Climate change bill deserves a good look
A debate is heating up in the U.S. Senate this week on global warming. It's about time.
At issue is the Climate Security Act, which would require manufacturers, utility companies and others to cut emissions by shifting from fossil fuels to greener, and more expensive, renewable energy sources.
The bill, sponsored by Sens. John Warner, R-Va., Joe Lieberman, I-Conn., and Barbara Boxer, D-Calif., would require about an 18 percent cut in greenhouse gas emission by 2020 and a two-thirds reduction from 2005 levels by 2050.
The bill for the first time puts a bipartisan plan on the table for significant steps to fight global warming.
But the bill won't be an easy sell. President Bush said he would veto any climate change bill that could adversely affect the economy.

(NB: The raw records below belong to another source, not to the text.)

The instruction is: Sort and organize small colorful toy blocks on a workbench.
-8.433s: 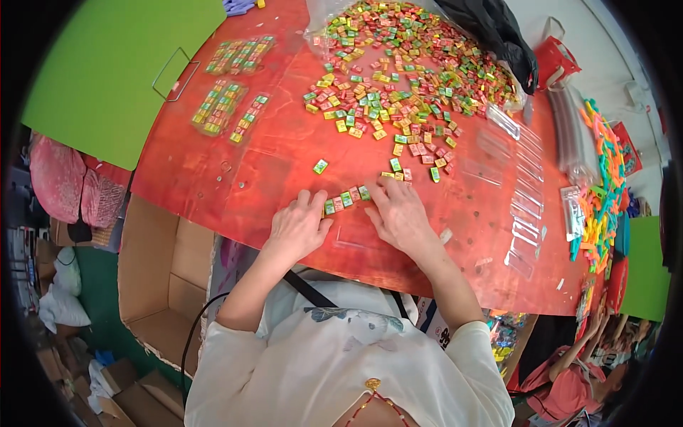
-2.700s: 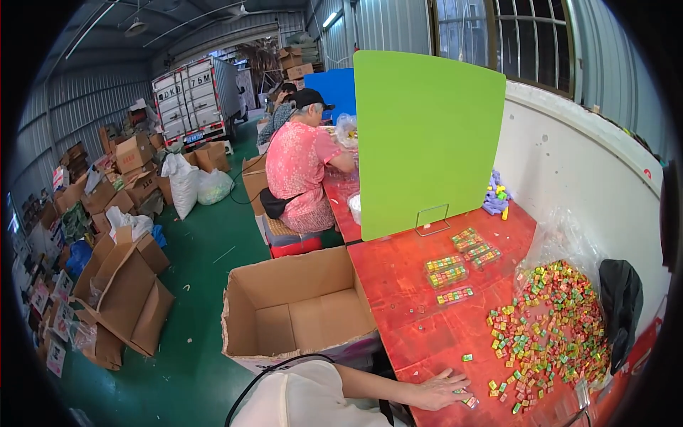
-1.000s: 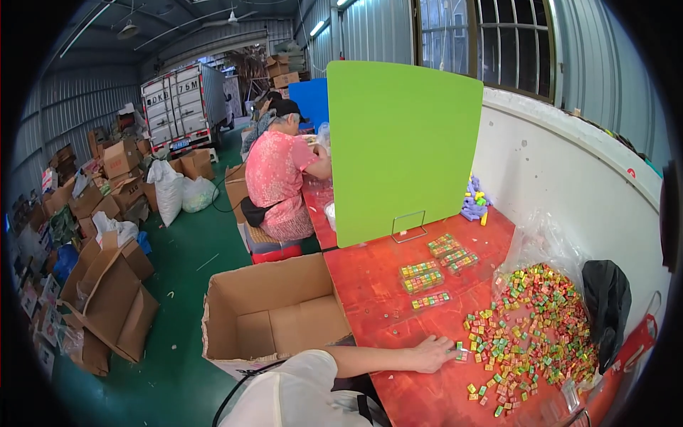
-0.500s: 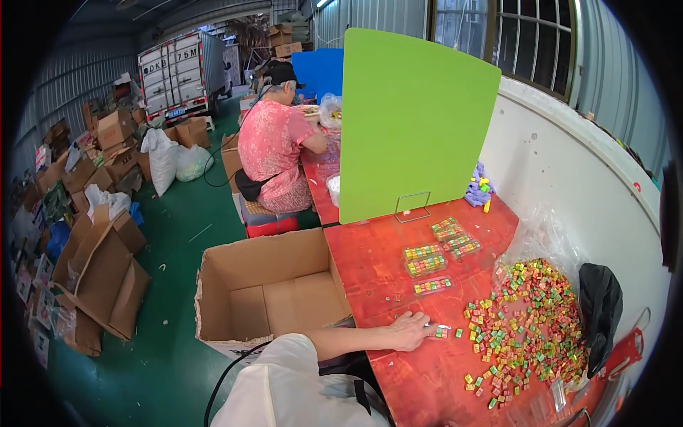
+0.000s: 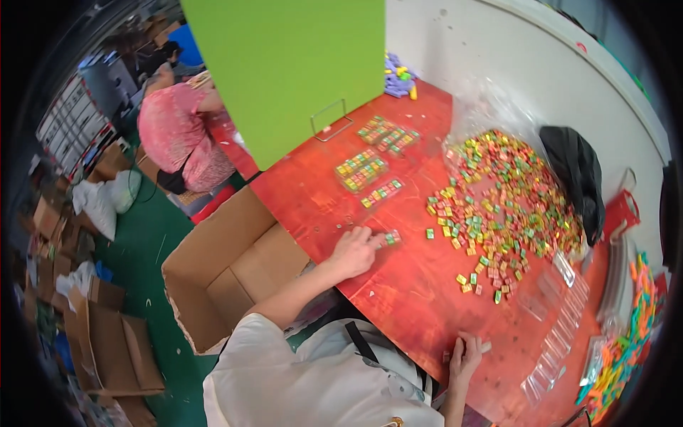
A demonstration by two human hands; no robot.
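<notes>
My left fingers (image 5: 368, 242): half-curled; grip, I can't tell
My right fingers (image 5: 472, 344): loosely bent; hold unclear
Block row (image 5: 392, 238): just ahead of my left fingers; probably light, stiff, slick; pinch its sides

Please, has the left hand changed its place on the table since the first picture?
Yes. Judged against the green board, the left hand has moved across the red table toward it, nearer the filled packs.
</notes>
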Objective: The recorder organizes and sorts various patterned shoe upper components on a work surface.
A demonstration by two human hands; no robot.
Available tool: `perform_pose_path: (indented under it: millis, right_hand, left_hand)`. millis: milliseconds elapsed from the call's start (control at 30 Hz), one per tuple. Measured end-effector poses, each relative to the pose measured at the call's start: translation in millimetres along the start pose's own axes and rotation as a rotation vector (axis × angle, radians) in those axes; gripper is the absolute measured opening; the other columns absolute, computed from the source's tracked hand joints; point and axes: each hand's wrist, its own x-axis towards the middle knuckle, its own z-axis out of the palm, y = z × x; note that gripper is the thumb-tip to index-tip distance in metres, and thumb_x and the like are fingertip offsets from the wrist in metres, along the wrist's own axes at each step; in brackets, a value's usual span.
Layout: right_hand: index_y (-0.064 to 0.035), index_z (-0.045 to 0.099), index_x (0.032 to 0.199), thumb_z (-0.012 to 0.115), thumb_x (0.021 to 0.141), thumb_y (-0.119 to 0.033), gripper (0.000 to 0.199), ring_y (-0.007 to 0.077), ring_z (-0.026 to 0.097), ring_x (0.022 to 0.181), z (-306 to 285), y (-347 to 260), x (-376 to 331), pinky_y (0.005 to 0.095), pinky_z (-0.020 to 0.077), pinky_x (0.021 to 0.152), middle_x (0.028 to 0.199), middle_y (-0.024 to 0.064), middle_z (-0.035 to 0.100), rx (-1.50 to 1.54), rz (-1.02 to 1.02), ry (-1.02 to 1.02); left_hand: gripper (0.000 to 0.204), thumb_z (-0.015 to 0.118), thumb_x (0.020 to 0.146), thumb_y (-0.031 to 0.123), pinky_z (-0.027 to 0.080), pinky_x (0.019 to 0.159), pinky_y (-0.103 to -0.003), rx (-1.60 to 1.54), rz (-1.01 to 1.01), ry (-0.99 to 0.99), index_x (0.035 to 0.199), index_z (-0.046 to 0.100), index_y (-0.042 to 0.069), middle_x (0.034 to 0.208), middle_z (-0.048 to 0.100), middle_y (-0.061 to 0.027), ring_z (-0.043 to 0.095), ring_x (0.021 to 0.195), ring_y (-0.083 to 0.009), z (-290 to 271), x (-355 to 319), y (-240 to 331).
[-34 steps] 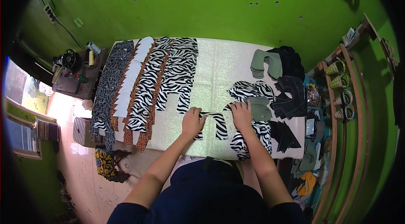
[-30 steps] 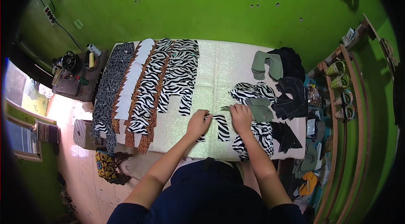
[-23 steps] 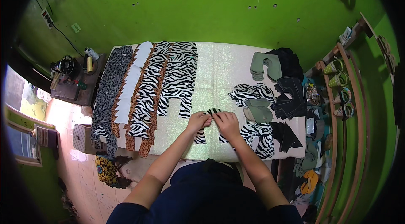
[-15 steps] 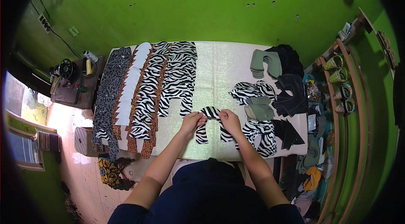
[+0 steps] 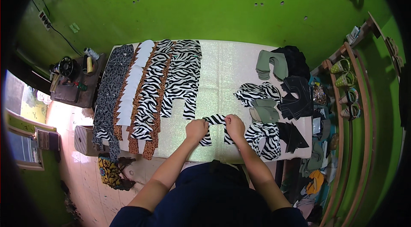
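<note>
Between my hands is a zebra-print, U-shaped cut piece [image 5: 215, 119], its band across the top and its two legs pointing toward me at the table's near edge. My left hand [image 5: 197, 131] is closed on the band's left corner, and my right hand [image 5: 234, 127] pinches the right corner. Both hands partly cover the legs. Just beyond my left hand, overlapping zebra-print pieces [image 5: 182, 71] form a long column. Close to my right hand lies a curved zebra-print stack [image 5: 274, 135].
Left of the zebra column run leopard-print [image 5: 148, 150], white [image 5: 132, 94] and dark grey patterned rows [image 5: 112, 81]. Olive pieces [image 5: 279, 65], black pieces [image 5: 296, 98] and more zebra-print pieces [image 5: 252, 94] sit on the right. A sewing machine [image 5: 66, 68] stands left; a wooden shoe rack [image 5: 338, 141] stands right.
The band of the zebra-print piece was arched and now looks flatter and straighter. My left hand has turned and moved slightly nearer to me, its fingers now mostly hidden.
</note>
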Motion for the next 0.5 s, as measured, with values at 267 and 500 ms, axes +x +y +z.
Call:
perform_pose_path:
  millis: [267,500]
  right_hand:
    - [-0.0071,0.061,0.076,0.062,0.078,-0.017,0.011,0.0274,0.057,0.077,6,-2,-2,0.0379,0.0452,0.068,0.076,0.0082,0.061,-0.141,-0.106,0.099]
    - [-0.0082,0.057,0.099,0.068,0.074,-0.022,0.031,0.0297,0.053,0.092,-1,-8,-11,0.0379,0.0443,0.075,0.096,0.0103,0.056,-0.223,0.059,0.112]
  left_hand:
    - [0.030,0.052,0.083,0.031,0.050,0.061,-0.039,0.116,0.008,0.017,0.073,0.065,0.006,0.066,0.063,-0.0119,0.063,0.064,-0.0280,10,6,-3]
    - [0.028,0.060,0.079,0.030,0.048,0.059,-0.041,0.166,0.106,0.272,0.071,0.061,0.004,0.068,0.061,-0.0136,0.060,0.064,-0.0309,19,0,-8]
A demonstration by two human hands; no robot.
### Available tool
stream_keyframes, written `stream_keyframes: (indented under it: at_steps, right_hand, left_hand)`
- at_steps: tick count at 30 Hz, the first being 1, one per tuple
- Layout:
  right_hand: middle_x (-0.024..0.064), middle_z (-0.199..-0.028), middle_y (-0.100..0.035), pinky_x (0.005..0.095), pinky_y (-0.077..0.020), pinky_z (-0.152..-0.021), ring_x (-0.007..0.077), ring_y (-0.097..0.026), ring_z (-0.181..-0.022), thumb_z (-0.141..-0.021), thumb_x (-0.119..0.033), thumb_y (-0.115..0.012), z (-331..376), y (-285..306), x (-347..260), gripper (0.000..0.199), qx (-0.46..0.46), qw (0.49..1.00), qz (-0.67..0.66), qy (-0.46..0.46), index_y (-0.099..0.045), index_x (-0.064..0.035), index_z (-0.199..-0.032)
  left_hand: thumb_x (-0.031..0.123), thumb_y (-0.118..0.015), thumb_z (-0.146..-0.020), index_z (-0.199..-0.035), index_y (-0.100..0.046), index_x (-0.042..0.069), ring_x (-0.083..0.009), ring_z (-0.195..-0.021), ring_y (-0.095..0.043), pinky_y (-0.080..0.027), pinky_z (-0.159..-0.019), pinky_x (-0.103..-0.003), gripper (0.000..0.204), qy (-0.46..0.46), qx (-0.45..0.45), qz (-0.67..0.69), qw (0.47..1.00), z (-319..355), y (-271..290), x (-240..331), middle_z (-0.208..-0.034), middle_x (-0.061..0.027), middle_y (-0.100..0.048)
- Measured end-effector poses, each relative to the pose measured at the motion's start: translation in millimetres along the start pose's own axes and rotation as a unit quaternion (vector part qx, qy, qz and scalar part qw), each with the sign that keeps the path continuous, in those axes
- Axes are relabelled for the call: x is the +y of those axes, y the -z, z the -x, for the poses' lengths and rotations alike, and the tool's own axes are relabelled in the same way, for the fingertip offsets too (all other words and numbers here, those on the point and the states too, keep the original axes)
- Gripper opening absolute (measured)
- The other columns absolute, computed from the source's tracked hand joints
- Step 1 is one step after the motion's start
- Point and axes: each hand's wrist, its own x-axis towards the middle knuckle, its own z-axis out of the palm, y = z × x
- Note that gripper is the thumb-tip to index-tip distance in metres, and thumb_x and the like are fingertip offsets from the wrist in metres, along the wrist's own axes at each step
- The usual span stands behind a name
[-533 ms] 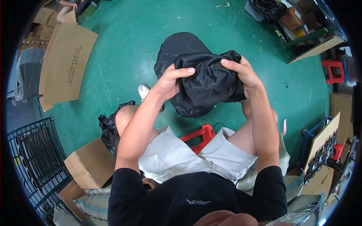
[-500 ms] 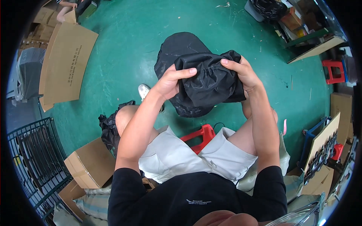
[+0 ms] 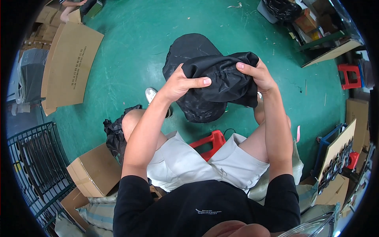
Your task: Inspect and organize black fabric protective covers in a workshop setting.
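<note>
A black fabric cover [image 3: 227, 83] with a gathered, puckered edge is stretched between my two hands, above the floor and in front of my knees. My left hand [image 3: 178, 86] grips its left side, thumb lying on top and the other fingers tucked behind. On the opposite side my right hand [image 3: 260, 77] pinches the cloth near the gathers, its thumb also on top. Beneath and behind lies a larger rounded black piece [image 3: 189, 49] that looks like similar cloth; the held cover hides part of it. Whether the two are joined I cannot tell.
A red stool [image 3: 215, 144] stands between my legs. At my left are a crumpled black bag [image 3: 115, 134], a cardboard box [image 3: 94, 170] and a wire rack [image 3: 37, 166]. A large cardboard sheet [image 3: 75, 65] leans farther off, near another person's hand [image 3: 82, 2]. Another red stool [image 3: 349, 76] is far right.
Both hands have shifted slightly right with the cover. Its front hangs less low, and the gathered edge has turned and slackened a little. Both hands keep hold.
</note>
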Motion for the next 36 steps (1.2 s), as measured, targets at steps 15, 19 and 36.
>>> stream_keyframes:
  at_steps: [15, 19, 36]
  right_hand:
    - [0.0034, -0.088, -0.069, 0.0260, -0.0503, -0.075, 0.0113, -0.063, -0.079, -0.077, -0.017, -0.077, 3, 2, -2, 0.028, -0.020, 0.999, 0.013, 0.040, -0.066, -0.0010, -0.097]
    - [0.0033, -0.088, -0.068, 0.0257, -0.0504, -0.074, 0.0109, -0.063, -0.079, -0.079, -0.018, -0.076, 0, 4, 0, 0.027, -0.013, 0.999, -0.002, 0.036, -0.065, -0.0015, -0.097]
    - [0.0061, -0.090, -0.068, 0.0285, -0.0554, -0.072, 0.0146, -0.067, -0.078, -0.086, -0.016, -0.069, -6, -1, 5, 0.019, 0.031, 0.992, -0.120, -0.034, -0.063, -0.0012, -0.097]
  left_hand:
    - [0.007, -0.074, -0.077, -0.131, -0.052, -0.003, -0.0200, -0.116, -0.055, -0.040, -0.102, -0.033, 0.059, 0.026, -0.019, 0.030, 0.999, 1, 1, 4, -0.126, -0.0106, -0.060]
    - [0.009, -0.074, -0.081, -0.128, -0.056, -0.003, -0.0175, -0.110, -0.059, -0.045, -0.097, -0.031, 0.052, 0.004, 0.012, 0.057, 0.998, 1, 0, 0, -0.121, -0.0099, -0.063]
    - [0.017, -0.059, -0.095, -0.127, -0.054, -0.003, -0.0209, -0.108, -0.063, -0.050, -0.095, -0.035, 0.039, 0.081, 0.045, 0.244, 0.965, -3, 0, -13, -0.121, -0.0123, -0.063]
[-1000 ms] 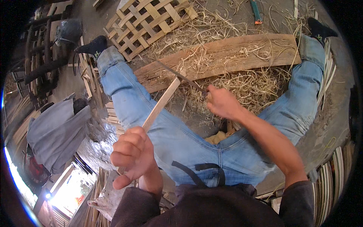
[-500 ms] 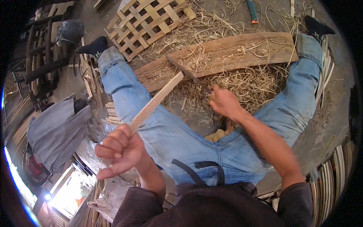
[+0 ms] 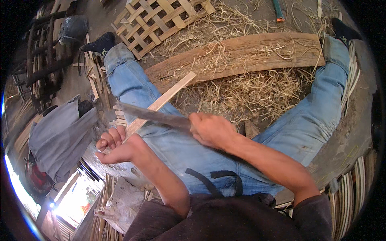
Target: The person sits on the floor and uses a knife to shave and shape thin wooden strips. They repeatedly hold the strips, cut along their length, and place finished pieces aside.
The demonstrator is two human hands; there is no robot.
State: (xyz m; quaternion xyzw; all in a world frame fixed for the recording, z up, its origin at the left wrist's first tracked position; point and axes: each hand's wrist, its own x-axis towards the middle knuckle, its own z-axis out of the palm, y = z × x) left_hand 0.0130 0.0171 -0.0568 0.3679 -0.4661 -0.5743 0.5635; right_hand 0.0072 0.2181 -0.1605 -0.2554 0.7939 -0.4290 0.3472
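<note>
Pale wood forms the straight, flat strip (image 3: 173, 93) slanting in the head view over the left blue denim trouser leg (image 3: 128, 76), its near end within the left hand's (image 3: 116, 146) curled fingers. The right hand (image 3: 211, 128) grips a long, grey metal-bladed knife (image 3: 155, 115) across it; contact is unclear. A shallow blade angle along the grain, fingers clear, seems best. Beyond lie a rough, arched brown plank (image 3: 249, 52) and curly straw-coloured shavings (image 3: 257, 94).

Grey-brown floor (image 3: 356, 124), glaring light (image 3: 78, 199) lower left
</note>
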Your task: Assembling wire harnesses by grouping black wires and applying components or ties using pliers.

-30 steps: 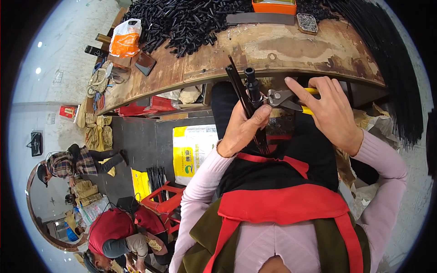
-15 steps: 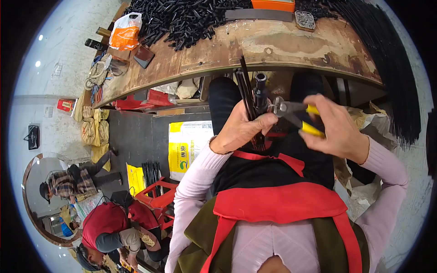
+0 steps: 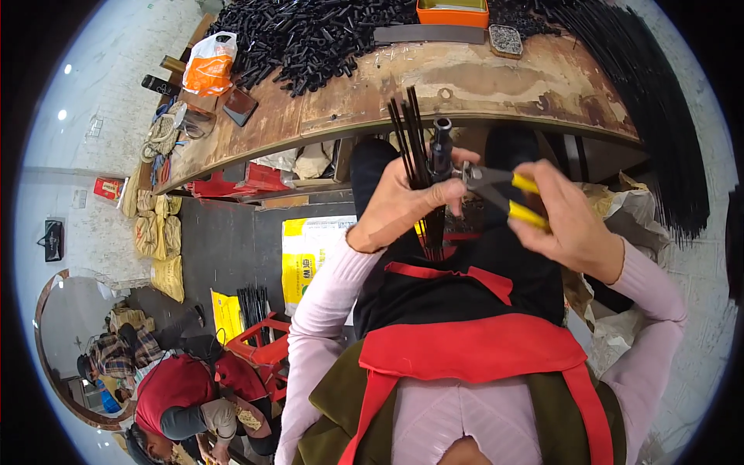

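My left hand (image 3: 403,203) grips a bundle of thin black rods (image 3: 409,132) upright, together with a short black tube (image 3: 441,147) beside them. My right hand (image 3: 571,225) holds pliers with yellow handles (image 3: 521,200); their grey jaws (image 3: 473,177) touch the tube just above my left fingers. Both hands are held over my lap, in front of the worn wooden workbench (image 3: 496,81). The rods' lower ends hang down past my left palm over my black apron.
A heap of short black tubes (image 3: 310,39), an orange tray (image 3: 452,12), a grey flat bar (image 3: 428,33) and a small tin (image 3: 505,40) lie on the bench. Long black rods (image 3: 659,116) drape off its right end. Two people (image 3: 178,387) crouch at lower left near a red crate (image 3: 260,345).
My hands have shifted slightly right and up toward the bench edge. The pliers' jaws have closed in on the tube by my left fingers.
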The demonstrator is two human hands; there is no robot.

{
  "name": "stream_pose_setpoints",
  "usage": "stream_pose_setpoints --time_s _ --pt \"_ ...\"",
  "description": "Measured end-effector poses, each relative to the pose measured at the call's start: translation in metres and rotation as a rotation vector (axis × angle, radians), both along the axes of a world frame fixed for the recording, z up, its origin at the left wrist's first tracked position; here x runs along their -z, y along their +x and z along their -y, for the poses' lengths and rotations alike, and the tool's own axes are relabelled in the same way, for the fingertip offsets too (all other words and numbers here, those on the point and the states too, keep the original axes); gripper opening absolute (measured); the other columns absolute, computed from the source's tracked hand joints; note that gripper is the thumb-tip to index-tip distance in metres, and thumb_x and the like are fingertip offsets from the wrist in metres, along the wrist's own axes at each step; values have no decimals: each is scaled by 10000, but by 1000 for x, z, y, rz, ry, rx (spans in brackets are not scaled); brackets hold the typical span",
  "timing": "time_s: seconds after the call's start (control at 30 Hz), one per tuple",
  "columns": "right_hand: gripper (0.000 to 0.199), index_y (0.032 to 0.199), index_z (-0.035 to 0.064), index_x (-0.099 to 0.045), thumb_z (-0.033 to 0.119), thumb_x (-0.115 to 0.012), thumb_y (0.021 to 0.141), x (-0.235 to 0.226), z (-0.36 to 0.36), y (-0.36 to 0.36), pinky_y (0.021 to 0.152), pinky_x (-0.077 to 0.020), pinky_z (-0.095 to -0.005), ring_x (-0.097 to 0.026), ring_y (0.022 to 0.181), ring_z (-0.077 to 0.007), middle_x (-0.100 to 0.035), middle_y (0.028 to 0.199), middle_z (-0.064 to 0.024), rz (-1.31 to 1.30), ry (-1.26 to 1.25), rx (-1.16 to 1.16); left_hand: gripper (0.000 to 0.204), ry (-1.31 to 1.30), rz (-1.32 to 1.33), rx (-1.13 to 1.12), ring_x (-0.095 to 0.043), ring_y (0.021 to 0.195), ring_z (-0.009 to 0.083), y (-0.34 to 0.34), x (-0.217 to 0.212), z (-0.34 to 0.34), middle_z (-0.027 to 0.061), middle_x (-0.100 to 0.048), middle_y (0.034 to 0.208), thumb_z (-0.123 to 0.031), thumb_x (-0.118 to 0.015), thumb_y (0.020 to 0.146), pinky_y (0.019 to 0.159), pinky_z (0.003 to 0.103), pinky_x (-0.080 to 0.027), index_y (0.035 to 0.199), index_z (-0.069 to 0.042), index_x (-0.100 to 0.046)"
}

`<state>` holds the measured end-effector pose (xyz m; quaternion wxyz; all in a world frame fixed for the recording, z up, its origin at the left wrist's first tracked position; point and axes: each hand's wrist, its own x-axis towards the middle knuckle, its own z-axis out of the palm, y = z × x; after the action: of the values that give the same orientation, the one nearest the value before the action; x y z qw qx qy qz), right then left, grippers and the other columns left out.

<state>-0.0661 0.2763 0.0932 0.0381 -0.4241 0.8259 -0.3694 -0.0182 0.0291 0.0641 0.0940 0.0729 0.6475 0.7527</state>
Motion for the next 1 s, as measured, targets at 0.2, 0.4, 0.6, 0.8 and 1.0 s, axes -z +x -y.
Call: stream_pose_setpoints --time_s 0.2,0.4,0.6,0.8,1.0 --pt "485 1259 -45 -428 -19 -625 816 -4 -11 3 553 -503 -380 -637 595 -354 -596 717 -140 -153 25 -127 438 145 15 6 -460 607 48 3 8 -7 -36 -514 682 -266 -693 911 563 211 -375 1239 -2 -575" --pt "411 1157 -2 -448 6 -650 799 5 -11 14 644 -499 -287 -637 766 -167 -589 989 -97 769 144 -192 450 96 -12 87 -406 580 36 9 15 -3 -41 -480 668 -310 -672 921 519 205 -303 1227 5 -570" --pt "395 1248 -9 -453 18 -592 880 -12 -8 14 622 -493 -290 -637 743 -196 -621 861 -124 210 49 -48 380 51 -53 1 -415 587 47 18 7 -10 -33 -474 666 -252 -643 936 534 209 -327 1198 14 -573" --pt "301 1080 -25 -461 129 -591 856 -2 -10 15 403 -440 -303 -557 413 -197 -540 555 -114 1543 38 -338 369 106 -73 156 -442 615 54 16 14 -6 -21 -510 714 -243 -644 938 552 209 -357 1186 21 -569" --pt "187 1032 -1 -537 119 -587 899 3 -9 19 540 -461 -277 -590 544 -165 -585 653 -107 67 -66 -41 386 77 -60 26 -452 631 54 27 6 -10 -17 -512 723 -278 -660 935 552 210 -360 1164 12 -550"
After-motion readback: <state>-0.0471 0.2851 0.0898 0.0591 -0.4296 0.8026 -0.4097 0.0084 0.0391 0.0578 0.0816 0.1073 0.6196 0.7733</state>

The changes won't be cheap. But the cost of inaction is devastating. The choice is a "no-brainer," Frank Ackerman, an economist at the Global Development and Environmental Institute at Tufts University, told the New York Times: "How do you price the increased deaths and losses of endangered species and unique habitats and the increased damage from hurricanes that are becoming more intense?"
Indeed, the White House's own study released last week shows troubling trends ahead. For starters, a spike in heat-related deaths from climate-worsening smog; worsening water shortages for both agriculture and urban users and pumped up energy consumption that would be required to cool a fast-warming planet.
And last week, The Union of Concerned Scientists — a group of 1,700 scientists, including six Nobel prizewinners and 31 members of the National Academy of Sciences — called on the U.S. to cut its carbon emissions 80 percent by 2050, to avert the most dire effects of climate change.
Now it's up to the Senate to set a sensible course, before the ever-narrowing window of opportunity to make a difference truly slams shut.